An open-source reproduction of Baichuan-M3's medical fact verification system, built by MedARC.
Under active development.
Following Baichuan-M3, the task is split into three models across four steps:
- Claim Decomposer breaks input text (answers, documents, reasoning traces, model outputs) into individual medical claims.
- Fact Verifier compares each claim against a database of previously fact-checked claims ("Claim X is supported by evidence set Y [under scope Z] as of date T").
- For a new claim, a Search Agent is dispatched to find supporting or contradictory evidence from a curated medical corpus.
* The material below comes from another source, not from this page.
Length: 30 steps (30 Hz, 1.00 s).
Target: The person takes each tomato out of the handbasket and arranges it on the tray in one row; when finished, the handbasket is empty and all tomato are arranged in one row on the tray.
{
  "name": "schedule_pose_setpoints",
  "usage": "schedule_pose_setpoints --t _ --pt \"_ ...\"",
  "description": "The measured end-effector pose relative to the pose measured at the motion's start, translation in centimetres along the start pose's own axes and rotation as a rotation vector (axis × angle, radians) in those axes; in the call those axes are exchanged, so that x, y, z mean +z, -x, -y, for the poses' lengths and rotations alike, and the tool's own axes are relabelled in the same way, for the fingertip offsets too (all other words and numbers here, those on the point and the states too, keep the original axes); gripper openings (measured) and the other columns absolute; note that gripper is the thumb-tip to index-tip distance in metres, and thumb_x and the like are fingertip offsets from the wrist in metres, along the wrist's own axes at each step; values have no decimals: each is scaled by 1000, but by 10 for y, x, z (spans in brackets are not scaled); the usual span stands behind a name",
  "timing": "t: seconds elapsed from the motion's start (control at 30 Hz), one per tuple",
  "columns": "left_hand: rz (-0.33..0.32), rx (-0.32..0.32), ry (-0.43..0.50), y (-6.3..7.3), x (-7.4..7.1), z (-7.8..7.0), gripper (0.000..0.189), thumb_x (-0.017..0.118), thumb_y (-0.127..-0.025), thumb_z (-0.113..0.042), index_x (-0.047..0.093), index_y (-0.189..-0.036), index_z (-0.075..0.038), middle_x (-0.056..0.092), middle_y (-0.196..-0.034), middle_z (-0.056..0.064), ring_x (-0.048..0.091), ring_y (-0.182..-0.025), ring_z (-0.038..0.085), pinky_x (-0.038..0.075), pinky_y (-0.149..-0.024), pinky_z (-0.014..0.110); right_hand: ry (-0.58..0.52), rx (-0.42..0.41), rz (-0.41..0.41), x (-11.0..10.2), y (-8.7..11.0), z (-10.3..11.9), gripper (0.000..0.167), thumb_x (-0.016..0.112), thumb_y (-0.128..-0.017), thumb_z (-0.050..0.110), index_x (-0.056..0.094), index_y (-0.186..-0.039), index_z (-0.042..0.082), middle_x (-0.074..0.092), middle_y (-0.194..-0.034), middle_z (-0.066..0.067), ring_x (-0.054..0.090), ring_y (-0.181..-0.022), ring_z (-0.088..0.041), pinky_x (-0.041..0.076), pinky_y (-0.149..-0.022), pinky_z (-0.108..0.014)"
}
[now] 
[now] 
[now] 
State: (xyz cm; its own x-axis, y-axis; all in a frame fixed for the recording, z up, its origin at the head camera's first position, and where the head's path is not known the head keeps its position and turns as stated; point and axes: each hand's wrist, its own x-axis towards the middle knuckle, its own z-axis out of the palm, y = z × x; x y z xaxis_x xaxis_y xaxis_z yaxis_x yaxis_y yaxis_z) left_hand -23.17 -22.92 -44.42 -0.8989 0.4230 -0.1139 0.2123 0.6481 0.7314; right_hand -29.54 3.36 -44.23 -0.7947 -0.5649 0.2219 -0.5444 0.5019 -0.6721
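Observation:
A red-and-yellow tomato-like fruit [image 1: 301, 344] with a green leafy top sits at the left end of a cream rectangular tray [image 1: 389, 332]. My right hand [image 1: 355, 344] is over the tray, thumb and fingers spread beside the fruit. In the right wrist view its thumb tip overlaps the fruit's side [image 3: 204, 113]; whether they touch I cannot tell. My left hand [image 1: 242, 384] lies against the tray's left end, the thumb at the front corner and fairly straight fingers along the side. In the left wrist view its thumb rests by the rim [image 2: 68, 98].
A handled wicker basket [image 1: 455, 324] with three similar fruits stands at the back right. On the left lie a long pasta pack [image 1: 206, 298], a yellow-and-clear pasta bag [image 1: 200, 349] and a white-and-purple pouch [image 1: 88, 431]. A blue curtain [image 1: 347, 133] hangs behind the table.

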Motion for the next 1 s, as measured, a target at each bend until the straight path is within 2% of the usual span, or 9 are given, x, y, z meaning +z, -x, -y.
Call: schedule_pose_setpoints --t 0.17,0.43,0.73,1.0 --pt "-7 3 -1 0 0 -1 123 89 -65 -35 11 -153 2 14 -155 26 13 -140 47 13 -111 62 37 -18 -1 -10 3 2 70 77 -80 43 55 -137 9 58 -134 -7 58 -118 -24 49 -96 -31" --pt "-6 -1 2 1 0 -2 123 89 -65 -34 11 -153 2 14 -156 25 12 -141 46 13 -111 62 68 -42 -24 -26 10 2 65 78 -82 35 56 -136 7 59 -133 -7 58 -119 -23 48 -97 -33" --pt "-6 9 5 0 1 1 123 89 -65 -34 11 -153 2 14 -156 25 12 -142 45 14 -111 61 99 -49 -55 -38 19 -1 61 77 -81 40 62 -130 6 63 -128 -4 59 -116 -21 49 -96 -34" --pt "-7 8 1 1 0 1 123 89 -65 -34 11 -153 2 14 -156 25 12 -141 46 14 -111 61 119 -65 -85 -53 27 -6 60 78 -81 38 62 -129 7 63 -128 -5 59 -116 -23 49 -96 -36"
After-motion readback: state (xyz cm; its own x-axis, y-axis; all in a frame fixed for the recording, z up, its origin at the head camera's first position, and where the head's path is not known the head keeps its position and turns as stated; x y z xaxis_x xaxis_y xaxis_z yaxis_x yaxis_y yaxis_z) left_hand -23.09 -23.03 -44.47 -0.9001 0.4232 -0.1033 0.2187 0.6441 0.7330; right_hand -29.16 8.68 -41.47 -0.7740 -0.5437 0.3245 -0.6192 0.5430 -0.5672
- Results return to the Fact Verifier, which scores the claim on a five-level scale (strongly supported, weakly supported, unclear, weakly unsubstantiated, strongly unsubstantiated) and writes a new entry to the fact database.
| Component | Role | Workspace |
|---|---|---|
baseline |
End-to-end pipeline on off-the-shelf LLMs (no training) | Independent |
decomposer |
Long-form text → atomic medical claims | Yes |
verifier |
Claim + evidence → five-level supported↔unsubstantiated score | Yes |
search |
Claim → supporting / contradictory sources | Yes |
datasets |
Dataset ingestion, construction, and synthetic data | Yes |
utils |
Shared helpers used across AMFV packages | Yes |
training |
Training experiments and recipes for the above | Independent |
The Workspace column marks membership in the root uv workspace. Independent packages (baseline, training) are excluded so they can evolve on their own.